Penjelasan Aoran malah
membuat Xiao’en menangis. Aoran jadi khawatir, ada apa? Xiao’en menangis karna
dia merasa bahagia Aoran datang demi menyelamatkannya. Rasanya, seperti mimpi.
“Jangan khawatir, semua
baik-baik saja,” ujar Aoran lembut sambil memegang wajah Xiao’en. “Weirdo.”
Karna situasi sedang
begini, mereka secara bersamaan menanyakan mengenai hal kemarin. Aoran menyuruh
Xiao’en yang bertanya duluan.

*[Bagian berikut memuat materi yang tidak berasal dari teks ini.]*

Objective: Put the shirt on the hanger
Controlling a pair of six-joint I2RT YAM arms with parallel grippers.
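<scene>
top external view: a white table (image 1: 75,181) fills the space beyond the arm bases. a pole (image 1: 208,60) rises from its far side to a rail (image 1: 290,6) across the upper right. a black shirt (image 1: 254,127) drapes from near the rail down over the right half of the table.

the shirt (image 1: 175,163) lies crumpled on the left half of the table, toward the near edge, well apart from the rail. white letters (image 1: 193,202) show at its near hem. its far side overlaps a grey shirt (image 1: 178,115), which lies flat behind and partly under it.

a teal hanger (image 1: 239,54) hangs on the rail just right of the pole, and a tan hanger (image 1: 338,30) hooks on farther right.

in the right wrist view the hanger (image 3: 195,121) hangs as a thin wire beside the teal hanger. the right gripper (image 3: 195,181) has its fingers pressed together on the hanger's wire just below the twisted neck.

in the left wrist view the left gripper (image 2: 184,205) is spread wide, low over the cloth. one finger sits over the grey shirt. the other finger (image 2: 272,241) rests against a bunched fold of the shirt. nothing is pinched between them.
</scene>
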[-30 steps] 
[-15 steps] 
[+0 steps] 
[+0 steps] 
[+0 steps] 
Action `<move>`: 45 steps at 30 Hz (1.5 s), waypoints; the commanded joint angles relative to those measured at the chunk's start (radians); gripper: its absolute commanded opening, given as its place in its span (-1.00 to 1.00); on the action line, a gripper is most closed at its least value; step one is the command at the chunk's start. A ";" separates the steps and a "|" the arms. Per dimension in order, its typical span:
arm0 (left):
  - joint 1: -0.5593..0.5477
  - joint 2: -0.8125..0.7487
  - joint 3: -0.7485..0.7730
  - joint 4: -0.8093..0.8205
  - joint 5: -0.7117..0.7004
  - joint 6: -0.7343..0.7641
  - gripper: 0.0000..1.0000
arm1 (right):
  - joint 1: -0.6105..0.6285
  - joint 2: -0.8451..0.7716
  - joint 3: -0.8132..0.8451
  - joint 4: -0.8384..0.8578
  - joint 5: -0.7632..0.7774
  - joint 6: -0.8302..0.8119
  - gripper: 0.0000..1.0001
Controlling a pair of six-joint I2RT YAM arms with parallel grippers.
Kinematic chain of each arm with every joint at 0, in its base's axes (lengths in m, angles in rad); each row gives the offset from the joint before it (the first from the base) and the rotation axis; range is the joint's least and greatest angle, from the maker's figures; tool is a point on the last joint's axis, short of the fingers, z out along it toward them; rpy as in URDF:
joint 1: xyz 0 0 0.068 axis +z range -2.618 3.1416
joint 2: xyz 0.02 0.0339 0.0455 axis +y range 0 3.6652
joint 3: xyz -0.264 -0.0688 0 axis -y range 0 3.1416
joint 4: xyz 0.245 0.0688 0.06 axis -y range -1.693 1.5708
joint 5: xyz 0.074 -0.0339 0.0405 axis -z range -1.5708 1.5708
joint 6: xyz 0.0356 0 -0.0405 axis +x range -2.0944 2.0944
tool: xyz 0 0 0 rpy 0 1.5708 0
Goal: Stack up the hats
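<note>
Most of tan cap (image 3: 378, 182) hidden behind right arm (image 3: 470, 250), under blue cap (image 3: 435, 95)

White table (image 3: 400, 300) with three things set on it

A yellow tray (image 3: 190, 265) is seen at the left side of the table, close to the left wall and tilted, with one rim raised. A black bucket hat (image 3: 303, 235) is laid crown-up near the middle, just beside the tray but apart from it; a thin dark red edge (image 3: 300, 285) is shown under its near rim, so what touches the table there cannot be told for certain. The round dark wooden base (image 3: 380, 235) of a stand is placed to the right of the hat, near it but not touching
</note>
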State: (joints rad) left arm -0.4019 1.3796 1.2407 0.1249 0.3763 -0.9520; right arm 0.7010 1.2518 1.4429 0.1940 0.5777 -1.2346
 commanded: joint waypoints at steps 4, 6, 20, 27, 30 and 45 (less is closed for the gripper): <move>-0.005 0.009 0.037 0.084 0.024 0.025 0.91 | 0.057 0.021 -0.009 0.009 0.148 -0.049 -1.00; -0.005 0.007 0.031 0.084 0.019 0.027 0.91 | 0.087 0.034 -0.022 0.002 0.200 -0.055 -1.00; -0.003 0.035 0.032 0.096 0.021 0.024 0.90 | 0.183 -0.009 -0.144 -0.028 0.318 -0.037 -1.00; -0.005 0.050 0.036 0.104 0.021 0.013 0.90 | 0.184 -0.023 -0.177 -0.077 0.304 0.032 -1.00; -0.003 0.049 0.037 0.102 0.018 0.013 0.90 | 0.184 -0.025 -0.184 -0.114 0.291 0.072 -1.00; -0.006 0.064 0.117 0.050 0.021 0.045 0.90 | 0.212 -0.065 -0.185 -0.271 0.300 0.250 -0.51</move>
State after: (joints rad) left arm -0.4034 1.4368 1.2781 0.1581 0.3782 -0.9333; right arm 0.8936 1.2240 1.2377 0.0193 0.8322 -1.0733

Xiao’en menanyakan alasan Aoran menciumnya
kemarin malam.
“Oh,” raut wajah
Xiao’en berubah kecewa, tapi tetap memaksakan diri tersenyum, “Kalau tidak ada
hal lain, aku kembali ke kantor dulu.”
Aoran tidak
membiarkannya pergi. Dia menahan tangan Xiao’en, “Aku sekarang sedang mencari
jawabannya,” ujarnya serius.
Dia berjalan mendekat
ke arah Xiao’en. Menatapnya dengan lekat. Dengan perhatian, dia menyuruh
Xiao’en segera bergegas mengeringkan diri. Xiao’en tersenyum dengan perhatian
tersebut. Tidak hanya Xiao’en tapi juga Aoran. Senyum penuh cinta.
Dan tahu apa yang
menyeramkan???
Setelah Xiao’en dan
Aoran pergi, seseorang keluar dari salah satu bilik kamar mandi. Chuchu. Wajahnya
tampak menyeramkan dan penuh kemarahan serta rasa cemburu. Dia sedari tadi ada
di sana. Tahu Xiao’en terkurung, tapi tidak menolong sama sekali. Dan ada
kemungkinan, dialah orang yang menyiram Xiao’en.